According to Singer and Klimecki (2014) whenever we meet a person in distress we are inspired to feel either compassion or empathic distress. The two pathways have two distinct basis in neurobiology. First, the empathy training activated motion in the insula (linked to emotion and self-awareness) and motion in the anterior cingulate cortex (linked to emotion and consciousness), as well as pain registering). The compassion group, however, stimulated activity in the medial orbitofrontal cortex (connected to learning and reward in decision making) as well as activity in the ventral striatum (also connected to the reward system). The two types of training led to very different emotions and attitudes toward action. The empathy-trained group actually found empathy uncomfortable and troublesome. The compassion group, on the other hand, created positivity in the minds of the group members. The compassion group ended up feeling kinder and more eager to help others than those in the empathy group.

From Singer and Klimecki (2014)

This suggests there is an importance to encourage healthcare workers towards the positive outcomes and to encourage compassion rather than empathy. The Loving Kindness Meditation model of mindfulness has been shown to foster positive emotions (Fredrickson et al., 2008).
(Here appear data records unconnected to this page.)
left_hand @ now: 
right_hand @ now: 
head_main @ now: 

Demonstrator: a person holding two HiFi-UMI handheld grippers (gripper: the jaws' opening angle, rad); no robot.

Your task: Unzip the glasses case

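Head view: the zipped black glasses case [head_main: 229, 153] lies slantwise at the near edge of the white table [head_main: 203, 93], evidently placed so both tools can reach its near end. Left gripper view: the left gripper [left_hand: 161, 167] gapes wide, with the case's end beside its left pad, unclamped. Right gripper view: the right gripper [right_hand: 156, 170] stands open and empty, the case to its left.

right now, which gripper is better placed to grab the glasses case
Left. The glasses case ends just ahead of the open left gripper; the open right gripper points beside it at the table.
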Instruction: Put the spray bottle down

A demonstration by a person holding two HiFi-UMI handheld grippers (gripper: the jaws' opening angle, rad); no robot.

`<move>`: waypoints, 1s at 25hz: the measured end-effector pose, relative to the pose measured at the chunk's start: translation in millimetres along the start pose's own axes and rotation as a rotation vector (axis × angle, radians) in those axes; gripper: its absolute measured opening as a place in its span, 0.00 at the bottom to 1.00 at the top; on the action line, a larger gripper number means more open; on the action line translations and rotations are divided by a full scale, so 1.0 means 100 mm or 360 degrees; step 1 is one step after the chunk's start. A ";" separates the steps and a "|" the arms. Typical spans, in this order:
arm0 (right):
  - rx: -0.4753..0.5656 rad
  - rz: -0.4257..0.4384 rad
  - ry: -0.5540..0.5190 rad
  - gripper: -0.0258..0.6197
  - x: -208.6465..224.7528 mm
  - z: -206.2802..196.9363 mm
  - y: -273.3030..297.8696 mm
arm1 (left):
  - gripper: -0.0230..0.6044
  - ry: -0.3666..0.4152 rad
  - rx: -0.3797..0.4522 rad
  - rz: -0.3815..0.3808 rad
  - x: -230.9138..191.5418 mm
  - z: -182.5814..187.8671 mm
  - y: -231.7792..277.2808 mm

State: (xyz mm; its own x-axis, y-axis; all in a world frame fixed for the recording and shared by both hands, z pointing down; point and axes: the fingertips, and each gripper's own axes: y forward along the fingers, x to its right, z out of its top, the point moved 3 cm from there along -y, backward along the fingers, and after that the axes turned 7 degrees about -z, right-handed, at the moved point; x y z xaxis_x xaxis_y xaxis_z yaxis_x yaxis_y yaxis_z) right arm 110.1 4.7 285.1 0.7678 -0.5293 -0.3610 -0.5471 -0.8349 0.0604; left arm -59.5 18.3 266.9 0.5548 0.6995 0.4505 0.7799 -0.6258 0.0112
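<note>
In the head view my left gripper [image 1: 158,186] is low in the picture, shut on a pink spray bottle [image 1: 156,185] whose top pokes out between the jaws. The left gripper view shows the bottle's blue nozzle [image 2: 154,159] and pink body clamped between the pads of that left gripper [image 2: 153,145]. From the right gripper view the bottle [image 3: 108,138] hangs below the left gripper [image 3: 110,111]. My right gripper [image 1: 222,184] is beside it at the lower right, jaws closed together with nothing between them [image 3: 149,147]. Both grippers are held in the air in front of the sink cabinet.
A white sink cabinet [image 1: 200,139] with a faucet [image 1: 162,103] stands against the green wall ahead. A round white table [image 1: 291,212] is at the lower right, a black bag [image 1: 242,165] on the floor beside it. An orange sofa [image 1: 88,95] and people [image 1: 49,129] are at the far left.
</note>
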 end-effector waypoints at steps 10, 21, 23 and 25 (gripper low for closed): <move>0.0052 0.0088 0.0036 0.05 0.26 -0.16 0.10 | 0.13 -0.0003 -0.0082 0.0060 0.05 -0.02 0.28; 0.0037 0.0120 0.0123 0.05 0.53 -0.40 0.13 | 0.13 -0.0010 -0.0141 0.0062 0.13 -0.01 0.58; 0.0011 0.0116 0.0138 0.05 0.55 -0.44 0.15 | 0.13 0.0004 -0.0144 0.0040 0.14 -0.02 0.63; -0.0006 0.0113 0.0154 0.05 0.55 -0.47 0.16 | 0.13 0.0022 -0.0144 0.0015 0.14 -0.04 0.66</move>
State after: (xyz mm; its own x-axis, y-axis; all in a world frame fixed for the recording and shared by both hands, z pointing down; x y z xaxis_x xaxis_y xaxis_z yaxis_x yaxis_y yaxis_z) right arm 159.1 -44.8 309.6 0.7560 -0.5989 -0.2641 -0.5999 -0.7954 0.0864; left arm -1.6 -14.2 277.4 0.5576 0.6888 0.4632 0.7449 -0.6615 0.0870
In debating whether empathy testing could be introduced to medical school applications Schwartzstein (2015) suggested the following four stage model for supporting compassion development at medical school:


  • Implement curricular changes that support students' idealism, kindness, and focus on patients, such as providing earlier clinical experiences or requiring participation in student-directed clinics.

  • Select clinical faculty for their ability to support the desired values.

  • Refine measures and instruments for assessing interpersonal skills, support faculty in completing these assessments, and prohibit students deficient in the necessary skills from advancing in their training.

  • Advocate for financial and logistic systems that enable doctors to spend more time with patients.

I find this model fascinating as it suggests a complete overhaul of a medical education facility based purely on compassion and communication. Would it work? It’s too early to tell and it will be interesting to see if it gets any mileage.

Back to our hypothetical patients.  Would attempting to place ourselves in the shoes of a fascist be helpful?  Obviously we have to be professional and ignore fundamental-attribution bias but what about empathy? Empathy has been shown to motivate an individual to help another person based purely on altruism - the 'empathy-altruism hypothesis' - rather than any gain to the individual (Batson et al, 1991).  If a healthcare professional is doing their best for their patient does it matter if it is empathy or professional duty motivating their actions?  Is it better to teach our students the behaviours and values of treating our patients with compassion and respect rather than obsessing about empathy?  Use feedback from patients both real and simulated to reflect on clinical behaviour and encourage the actions which make others feel respected and listened to regardless of motivation.  Make students aware they are entering an emotionally challenging profession and that they should expect complex feelings.  Encourage them to reflect and support them if they don't feel empathy, support them if they do and support them if they feel too much.

This is obviously a massive topic and it’s impossible to cover everything. Let me know what you think, I’d love to continue this debate.